-- DATA EXCERPT --
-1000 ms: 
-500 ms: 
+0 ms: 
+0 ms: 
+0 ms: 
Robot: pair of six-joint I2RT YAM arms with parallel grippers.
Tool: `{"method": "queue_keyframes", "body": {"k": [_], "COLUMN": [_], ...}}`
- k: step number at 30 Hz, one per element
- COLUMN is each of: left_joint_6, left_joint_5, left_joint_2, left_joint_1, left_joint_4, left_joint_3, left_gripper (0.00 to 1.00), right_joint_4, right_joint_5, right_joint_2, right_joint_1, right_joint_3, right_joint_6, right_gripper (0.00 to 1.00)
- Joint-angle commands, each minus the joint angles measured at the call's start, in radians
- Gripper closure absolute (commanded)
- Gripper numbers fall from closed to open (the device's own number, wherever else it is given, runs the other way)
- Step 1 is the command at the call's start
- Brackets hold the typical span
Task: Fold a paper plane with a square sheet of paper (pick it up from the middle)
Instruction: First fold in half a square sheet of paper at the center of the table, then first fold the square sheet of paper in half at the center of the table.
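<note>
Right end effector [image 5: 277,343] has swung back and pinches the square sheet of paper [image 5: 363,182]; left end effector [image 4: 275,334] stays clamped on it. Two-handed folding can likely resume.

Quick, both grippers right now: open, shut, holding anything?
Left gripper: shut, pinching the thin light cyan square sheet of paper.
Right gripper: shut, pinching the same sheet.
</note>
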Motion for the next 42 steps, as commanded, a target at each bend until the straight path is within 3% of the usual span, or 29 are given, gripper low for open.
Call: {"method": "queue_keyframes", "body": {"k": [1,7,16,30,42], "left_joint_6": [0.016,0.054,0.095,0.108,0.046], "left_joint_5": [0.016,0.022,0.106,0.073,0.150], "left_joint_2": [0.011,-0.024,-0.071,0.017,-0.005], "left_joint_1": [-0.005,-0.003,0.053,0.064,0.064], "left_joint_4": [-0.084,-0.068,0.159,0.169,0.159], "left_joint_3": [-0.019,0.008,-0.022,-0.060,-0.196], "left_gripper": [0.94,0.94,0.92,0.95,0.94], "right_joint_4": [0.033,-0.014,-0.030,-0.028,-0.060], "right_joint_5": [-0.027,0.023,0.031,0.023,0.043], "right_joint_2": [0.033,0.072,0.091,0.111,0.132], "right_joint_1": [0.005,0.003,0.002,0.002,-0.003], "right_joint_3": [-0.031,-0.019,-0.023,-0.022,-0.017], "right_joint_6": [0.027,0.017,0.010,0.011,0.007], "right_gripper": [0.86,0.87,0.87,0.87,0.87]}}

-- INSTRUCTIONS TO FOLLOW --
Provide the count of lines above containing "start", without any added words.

-- RESULT --
2